Despite all, in World War Two, an estimated 40,000 Ukrainian-Canadians, or more than 10 per cent of the entire community then in Canada, enlisted in our armed forces. Afterwards, many thousands of Ukrainians, who had been deported to forced labour farms, concentration camps or German factories, refused to return to Ukraine, then entirely part of the Soviet Union.
The tragic repatriation of many thousands of them was finally stopped, and the remaining refugees from Ukraine were granted "displaced person" status and resettled abroad. Between 1947 and 1953, approximately 34,000 Ukrainians came to Canada, many well-educated professionals. They and the generations arriving since the 1890s helped shape Canada into what it is today.
The protests in recent months by widely-based opposition groups, including an estimated 90 per cent of the residents of Kiev and perhaps half the overall population of Ukraine, against the deeply corrupt President Yanukovich and his political party, their cronies, oligarchs, and Russia’s Putin, remain highly volatile. Yanukovich’s draconian legislation against protesters only inflamed tensions. Unfortunately, the protesters still have almost no overall organization, leadership or strategy.
Where is the economic pressure from Europe, Canada, the U.S. and other democratic countries to offset the $15 billion offered by Putin to lure Ukraine back into the Russian fold?

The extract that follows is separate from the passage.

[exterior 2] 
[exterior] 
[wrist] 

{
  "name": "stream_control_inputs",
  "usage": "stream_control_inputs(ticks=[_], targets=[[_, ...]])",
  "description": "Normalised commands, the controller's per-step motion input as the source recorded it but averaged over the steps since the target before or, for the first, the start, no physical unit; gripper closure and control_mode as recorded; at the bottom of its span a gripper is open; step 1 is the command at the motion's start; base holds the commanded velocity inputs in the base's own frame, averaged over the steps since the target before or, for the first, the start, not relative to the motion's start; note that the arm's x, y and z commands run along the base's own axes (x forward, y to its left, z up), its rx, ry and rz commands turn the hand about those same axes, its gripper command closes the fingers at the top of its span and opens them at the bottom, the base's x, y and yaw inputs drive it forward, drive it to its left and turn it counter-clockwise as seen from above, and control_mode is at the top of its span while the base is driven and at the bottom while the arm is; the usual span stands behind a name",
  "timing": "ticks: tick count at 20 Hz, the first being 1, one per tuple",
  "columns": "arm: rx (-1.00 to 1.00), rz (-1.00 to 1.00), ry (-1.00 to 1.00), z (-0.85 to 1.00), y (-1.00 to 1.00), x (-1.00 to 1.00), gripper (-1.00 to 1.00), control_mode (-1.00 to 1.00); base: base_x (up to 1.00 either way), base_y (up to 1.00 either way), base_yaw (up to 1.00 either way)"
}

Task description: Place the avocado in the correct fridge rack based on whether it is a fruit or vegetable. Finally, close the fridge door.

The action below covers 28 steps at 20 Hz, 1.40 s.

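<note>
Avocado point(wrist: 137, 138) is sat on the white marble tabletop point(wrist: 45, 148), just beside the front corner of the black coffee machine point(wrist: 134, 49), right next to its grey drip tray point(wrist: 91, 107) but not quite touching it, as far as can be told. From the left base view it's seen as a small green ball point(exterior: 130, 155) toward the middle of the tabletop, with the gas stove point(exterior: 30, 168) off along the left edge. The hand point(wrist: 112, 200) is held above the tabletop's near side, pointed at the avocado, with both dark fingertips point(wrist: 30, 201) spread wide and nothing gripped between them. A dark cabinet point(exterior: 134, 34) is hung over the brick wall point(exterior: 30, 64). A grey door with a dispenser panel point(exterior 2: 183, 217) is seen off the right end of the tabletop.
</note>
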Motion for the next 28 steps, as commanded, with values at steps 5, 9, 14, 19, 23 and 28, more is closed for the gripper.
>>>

Many protesters have been on the streets for weeks because they want to be part of Europe and strongly oppose the Putin-Yanukovich deal.
Ukraine is not Russia and the world’s advocates for human dignity must do what we can to advance this reality.
Many Ukrainian-Canadians and others in our country and elsewhere seek:
- Targeted sanctions against Yanukovich, his cabinet ministers, MPs who supported police state legislation, prosecutors/ judges who have sentenced peaceful protesters, and the immediate family members of these individuals.
- Speedy and no-cost visas for injured protesters, their families and the kin of murdered protesters. Observers should also be sent to document court proceedings against protesters, the injured who arrive in hospitals and clinics, and bodies arriving at Kiev morgues.
For two months, Ukrainian Canadians have been in anguish as they've seen Yanukovich brutalize their ‘brothers’ and ‘sisters’ as he attempts to introduce a police state with the encouragement and help of the Kremlin. Canada must stand firmly with Ukrainians to maintain national independence and democracy.
Fortunately, the timing of the Winter Olympics is preventing Putin from unleashing Russian violence in Ukraine — at least until the Games torch is extinguished in Sochi. Canada, Europe and the U.S. must act now.
Full disclosure: David Kilgour has been forbidden from entering Russia since 2011 over his 2009 book Bloody Harvest, co-written with David Matas.
David Kilgour is co-chair of the Canadian Friends of a Democratic Iran and a director of the Washington-based Council for a Community of Democracies (CCD). He is a former MP for both the Conservative and Liberal Parties in the south-east region of Edmonton and has also served as the Secretary of State for Latin America and Africa, Secretary of State for Asia-Pacific and Deputy Speaker of the House.